Tenemos cuerpo, alma, inteligencia. Del cuerpo son las sensaciones; del alma, los instintos; de la inteligencia, los principios. De recibir impresiones por medio de las ideas de los objetos, los mismos brutos son capaces. De ser impetuosamente agitada, como títeres, por los instintos, también las fieras, las y los falerios, los Nerones son capaces. De tomar la inteligencia por guía de lo que parecen deberes, también son capaces quienes no veneran ninguna divinidad, quienes traicionan a su patria o cometen toda clase de infamias a puertas cerradas.
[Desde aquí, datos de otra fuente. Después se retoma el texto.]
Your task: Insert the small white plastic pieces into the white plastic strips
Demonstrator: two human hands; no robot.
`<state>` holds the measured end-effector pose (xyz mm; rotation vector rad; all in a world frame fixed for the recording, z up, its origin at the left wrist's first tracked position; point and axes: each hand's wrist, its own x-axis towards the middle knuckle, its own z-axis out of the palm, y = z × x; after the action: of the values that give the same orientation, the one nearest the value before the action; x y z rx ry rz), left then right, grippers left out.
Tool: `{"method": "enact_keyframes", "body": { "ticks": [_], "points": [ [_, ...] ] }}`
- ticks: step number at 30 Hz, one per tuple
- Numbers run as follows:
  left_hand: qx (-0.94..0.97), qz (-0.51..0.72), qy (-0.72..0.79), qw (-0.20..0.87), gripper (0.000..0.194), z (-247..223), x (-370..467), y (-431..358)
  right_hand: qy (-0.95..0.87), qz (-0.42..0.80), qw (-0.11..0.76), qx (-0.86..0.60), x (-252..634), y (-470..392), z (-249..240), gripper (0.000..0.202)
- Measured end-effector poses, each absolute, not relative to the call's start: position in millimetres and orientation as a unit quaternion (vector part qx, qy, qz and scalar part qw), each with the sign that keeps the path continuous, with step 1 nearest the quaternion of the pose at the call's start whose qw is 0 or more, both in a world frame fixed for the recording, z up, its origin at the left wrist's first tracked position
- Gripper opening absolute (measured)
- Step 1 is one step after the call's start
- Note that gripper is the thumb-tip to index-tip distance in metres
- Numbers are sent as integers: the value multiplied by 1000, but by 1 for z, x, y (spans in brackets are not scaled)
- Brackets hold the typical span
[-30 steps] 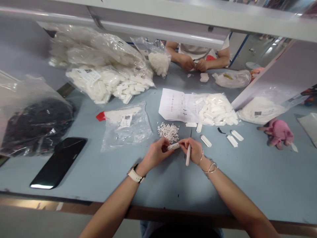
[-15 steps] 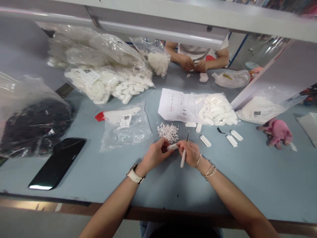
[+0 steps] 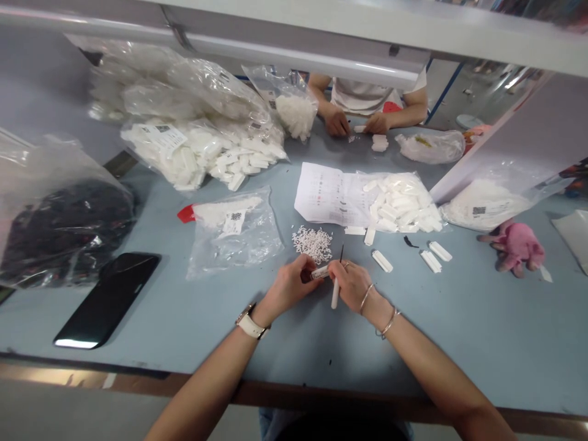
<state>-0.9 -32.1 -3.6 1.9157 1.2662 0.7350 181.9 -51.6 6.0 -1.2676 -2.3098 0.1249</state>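
Between the fingertips of my left hand (image 3: 290, 283) is a small white plastic strip (image 3: 319, 273) with slots along its face. My right hand (image 3: 353, 284) is closed around a thin tool with a white handle (image 3: 335, 295) and a slim dark shaft (image 3: 342, 252) pointing away from me. Its fingertips meet the right end of the strip. Just beyond my hands lies a pile of tiny white pieces (image 3: 312, 244). More white strips (image 3: 382, 261) lie to the right of my right hand.
A printed sheet (image 3: 319, 196) lies partly under a bag of white parts (image 3: 404, 205). At left are a flat plastic bag (image 3: 234, 239), a black phone-like slab (image 3: 108, 300) and a bag of dark parts (image 3: 64, 233). A pink plush toy (image 3: 519, 245) sits right. Opposite, a co-worker's hands (image 3: 337, 122) handle small parts.
My right hand has turned slightly, and the tool has swung a little to the left. The left hand keeps its hold on the strip. Across the table, the co-worker's hands have moved apart.
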Motion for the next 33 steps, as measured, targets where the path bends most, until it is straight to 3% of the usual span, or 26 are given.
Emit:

Si, pues, todo esto es común a los seres antedichos, la prerrogativa de la mujer virtuosa es acoger con amor y satisfacción lo que sobreviene y se entrelaza con la vida, y no envolver y turbar con un tropel de ideas a la genio que ha tomado asiento en su corazón; sino vigilarla para que se conserve satisfecha, que obedezca, como conviene, a la divinidad, sin decir una palabra opuesta a la verdad, ni hacer nada contrario a los derechos de la justicia. Si las demás personas rehúsan creer que vive una con simplicidad, modestia y buen ánimo, ella no deberá enojarse con nadie ni desviarse del camino que conduce al término de la vida, que se debe esperar puro, tranquilo, despejado, acorde sin repugnancia alguna con la suerte que le cupiere.